Compramos a historinha menos pelo carisma de Xuxa e mais pelo puro domínio de cena de Elke Maravilha como a diabólica Macedão. Desde a revelação de sua identidade, a partir da revelação de não tratar-se de um homem, Elke nos toma de assalto pois parece ser a única atriz que realmente entende em que filme está, que vende o absurdo da situação. Seus esbravejos contra os capangas atrapalhados fazem transbordar um camp que está apenas subterrâneo nas inúmeras cenas musicais dos mundo dos mocinhos.
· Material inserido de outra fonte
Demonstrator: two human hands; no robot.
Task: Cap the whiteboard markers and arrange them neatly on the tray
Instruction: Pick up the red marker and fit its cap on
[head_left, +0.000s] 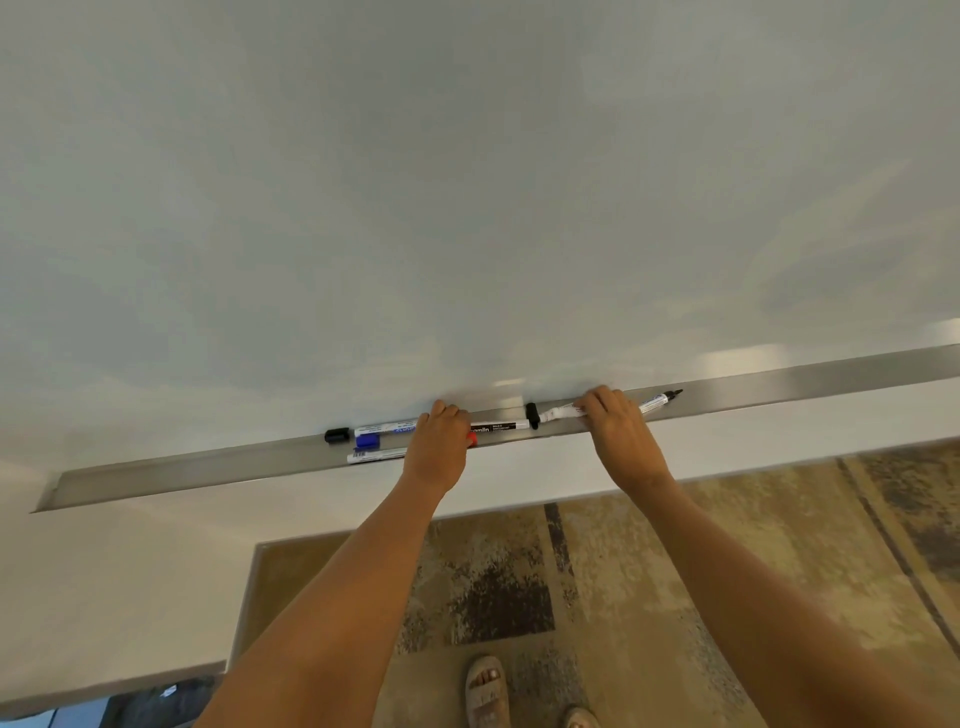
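Observation:
A long metal tray runs under the whiteboard. My right hand is closed around an uncapped black marker, whose bare tip points right. A loose black cap stands just left of that marker's other end. My left hand lies over the middle of the tray with its fingers curled over several markers. A blue-labelled marker, a white marker and a black-labelled marker stick out from under it, and a red end shows beside it. A blue cap and another black cap lie loose at the left.
The blank whiteboard fills the view above the tray. A white wall strip runs below the tray. A patterned rug covers the floor, and my sandalled feet stand on it.

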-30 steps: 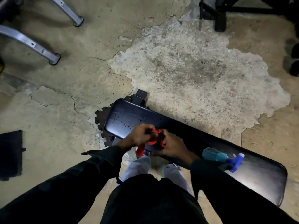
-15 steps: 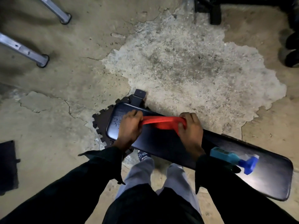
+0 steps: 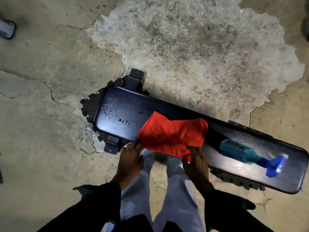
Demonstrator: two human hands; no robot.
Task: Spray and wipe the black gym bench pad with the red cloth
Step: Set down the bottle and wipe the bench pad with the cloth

Não é de se estranhar que o melhor número seja Mãe é uma só de Fat Family, quando a banda é contratada por Macedão como seus novos capangas.
É engraçado que o objetivo vilanesco de Macedão seja gentrificar o prédio da escola Dois Corações, cuja locação foi um então dilapidado Hotel das Paineiras, e que hoje seja um shopping de perfumarias turísticas para o Cristo Redentor. Macedão, administradora de negócios de fachada para o tráfico internacional, é a face mais genuína de um Rio de Janeiro carnavalesco que o filme tenta pintar. A mensagem moral anticapitalista, no fim das contas, soa cômica quando em cada cena temos encaixado um merchandising das dezenas de patrocinadores. Mas não passamos incólumes, sem o choque de uma sequência em que Xuxa, essa figura de inocência e prosperidade capital, é brutalmente espancada no covil de Macedão. Essa talvez seja a cena mais deslocada em sua filmografia mainstream, um dos raros pontos em que seu bem edificado status de estrela infantil é desestabilizado.
O filme seguinte, Xuxa Popstar (Tizuka Yamasaki e Paulo Sérgio de Almeida, 2000), ainda apontava para um certo amadurecimento nos temas e ambientes que Xuxa poderia ocupar, numa tentativa de responder ao crescimento dos baixinhos fiéis do começo da década. Xuxa habita o mundo da moda, convive com bichas e vive um webnamoro com Luigi Baricelli. Porém este é um filme bem menos resolvido, e de certa forma só reforça as qualidades de Requebra. O fato é que a partir de Xuxa e os duendes (Paulo Sérgio de Almeida, 2001) seus filmes retornariam ao métier do entretenimento infantil mais assumido, inocente e fantasioso, menos musical mas sempre apostando num vasto elenco de participações de celebridades para engrossar o caldo.
Xuxa Requebra pode ser justificadamente um filme ruim, até péssimo, para uma grande parcela do pensamento cinematográfico. É inegável, porém, que esteja muito mais inserido na tradição do cinema brasileiro do que tentativas internacionalizantes dos anos 1990 como A grande arte (Walter Salles, 1991), O quatrilho (Fábio Barreto, 1995) ou O que é isso, companheiro? (Bruno Barreto, 1998). Seja pela consonância com a filmografia dos Trapalhões, com filmes de cantores como Roberto Carlos em ritmo de aventura (Roberto Farias, 1968), ou mesmo com os filmes-revista carnavalescos como Berlim na batucada (Luis de Barros, 1944), este filme da Xuxa talvez seja sua chanchada mais genuinamente brasileira; ao mesmo tempo seu formato musical, aqui cimentado como possibilidade de sobrevivência do filão no novo milênio, se perdeu no tempo.